CROSSROADS — It’s amazing what a little senior leadership can do.

Led by a trio of veterans, Crossroads’ baseball team is enjoying a breakout season. After a pair of losing seasons, which didn’t produce a playoff appearance, the Roadrunners have raced out to 7-1 record.

Co-Head Coach Matt Amido gives much of the credit for the impressive start to his seniors, adding that their leadership has been crucial in the development of a team that is comprised of a number of underclassman. Due to a lack of participation, the school decided to combine both the varsity and junior varsity squads this season.

“[The seniors] are the kind of guys who get to practice early,” Amido said. “They are keeping everybody accountable.”

Senior second baseman Jason Snyder said that he and fellow seniors Jaysen Chariamonte and Caleb Hodge like to play the roles of good cop, bad cop to get across to the younger players.

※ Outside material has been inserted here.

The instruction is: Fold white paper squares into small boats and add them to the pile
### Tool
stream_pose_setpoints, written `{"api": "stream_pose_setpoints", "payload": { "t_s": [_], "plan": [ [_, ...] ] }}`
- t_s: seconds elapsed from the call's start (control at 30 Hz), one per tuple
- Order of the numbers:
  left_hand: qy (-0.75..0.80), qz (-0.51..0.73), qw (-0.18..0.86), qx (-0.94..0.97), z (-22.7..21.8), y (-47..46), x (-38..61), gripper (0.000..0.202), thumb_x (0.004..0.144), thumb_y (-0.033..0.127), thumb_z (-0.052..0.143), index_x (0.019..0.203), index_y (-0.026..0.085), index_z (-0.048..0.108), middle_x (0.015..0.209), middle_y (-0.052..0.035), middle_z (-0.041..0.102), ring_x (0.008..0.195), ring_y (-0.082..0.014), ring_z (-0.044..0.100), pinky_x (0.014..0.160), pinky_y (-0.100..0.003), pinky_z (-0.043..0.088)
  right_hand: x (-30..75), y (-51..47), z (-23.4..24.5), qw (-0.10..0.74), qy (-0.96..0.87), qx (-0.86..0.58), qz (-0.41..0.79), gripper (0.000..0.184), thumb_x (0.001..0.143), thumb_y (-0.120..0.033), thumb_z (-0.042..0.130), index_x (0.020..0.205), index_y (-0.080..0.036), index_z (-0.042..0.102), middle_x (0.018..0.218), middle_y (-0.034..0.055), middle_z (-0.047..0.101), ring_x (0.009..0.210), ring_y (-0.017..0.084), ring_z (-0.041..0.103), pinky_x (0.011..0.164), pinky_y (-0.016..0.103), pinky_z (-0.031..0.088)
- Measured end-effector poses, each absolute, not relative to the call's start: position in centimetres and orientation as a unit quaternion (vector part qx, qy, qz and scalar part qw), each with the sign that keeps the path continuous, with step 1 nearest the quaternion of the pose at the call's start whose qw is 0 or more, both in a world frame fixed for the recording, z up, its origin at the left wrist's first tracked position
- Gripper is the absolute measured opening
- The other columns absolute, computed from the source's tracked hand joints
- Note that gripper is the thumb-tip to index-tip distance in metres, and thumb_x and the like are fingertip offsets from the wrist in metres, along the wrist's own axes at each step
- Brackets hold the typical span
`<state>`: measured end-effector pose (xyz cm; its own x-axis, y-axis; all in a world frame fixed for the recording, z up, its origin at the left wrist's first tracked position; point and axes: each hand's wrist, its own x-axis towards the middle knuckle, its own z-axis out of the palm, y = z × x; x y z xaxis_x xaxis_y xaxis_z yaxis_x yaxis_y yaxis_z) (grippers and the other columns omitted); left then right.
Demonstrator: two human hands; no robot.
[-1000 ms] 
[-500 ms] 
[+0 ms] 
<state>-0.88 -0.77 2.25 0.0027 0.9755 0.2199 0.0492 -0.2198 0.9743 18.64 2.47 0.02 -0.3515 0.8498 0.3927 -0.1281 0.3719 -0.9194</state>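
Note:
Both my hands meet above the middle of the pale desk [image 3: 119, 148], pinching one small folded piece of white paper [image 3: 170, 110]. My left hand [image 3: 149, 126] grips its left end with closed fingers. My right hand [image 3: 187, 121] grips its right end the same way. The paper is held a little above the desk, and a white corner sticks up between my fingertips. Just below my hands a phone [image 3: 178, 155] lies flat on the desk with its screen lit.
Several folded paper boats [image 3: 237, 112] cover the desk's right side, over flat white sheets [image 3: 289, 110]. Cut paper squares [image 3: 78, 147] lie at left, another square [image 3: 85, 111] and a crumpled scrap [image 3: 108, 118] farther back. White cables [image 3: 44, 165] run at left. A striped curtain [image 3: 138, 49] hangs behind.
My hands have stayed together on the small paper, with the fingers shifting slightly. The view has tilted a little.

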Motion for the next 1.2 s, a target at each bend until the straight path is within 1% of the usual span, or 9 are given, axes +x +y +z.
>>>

“Our main leader is Caleb Hodge, he plays the bad cop,” Snyder said. “He yells at everybody. Jaysen and I are like the good cops.

“It is kind of the best of both worlds.”

Snyder, who is also the team’s closer, said the strategy appears to be working, yet gives most of the credit for the strong start to the squad’s younger players.

“We have a lot of young talent this year,” he said. “That, combined with senior leadership, has given us a really good chemistry.

“We work hard and win.”

Part of that hard work has come in the pitching department. Former JV Head Coach Pat Armstrong has joined Amido as co-head coach this season and apparently the duo have discovered a winning rapport. Armstrong has spent countless hours with the pitching staff, honing their skills and sharpening their resolve.

“We talk every night,” Amido said of his co-coach. “We go over everything.

“We’re on the same page.”

Reluctant to take credit for the turnaround, Amido said that the early success this season is the product of a coaching staff dedicated to the finer points and a team replete with players who are not only quality athletes but are astute students of the game.

“The players are starting to buy into our philosophy,” Amido said. “They are not just getting up there and seeing how far they can hit the ball. They are buying into moving guys over.

“We’re pretty good with that and I think it will continue.”

Amido’s approach to the game is a simple one. He believes that small ball is the key for a team that is light on power hitters. Even if the roster was stacked with sluggers, Amido said that games are rarely won with the long ball and that manufacturing runs can perennially be counted upon to put teams in positions to win.

“We take other teams apart,” Hodge said. “We bunt, we steal, we force the other team into uncomfortable positions. We don’t go for the long ball. We do have guys who could do that, but we don’t base our offense around that.”

He said that both head coaches have been preaching that approach from the beginning and that the players see that it works and are happy to stick to the program.

“Why try something different when what you are doing is working?” Hodge said.

Next up for the Roadrunners, who have been on spring break this past week, is the Santa Ynez Tournament. The three-game tourney begins April 6.

Amido feels that the road trip up north may be the team’s acid test. He expects the competition to be fierce and the margin for error razor thin.

“I think we have a long way to go,” Amido said, “but we’re heading in the right direction.”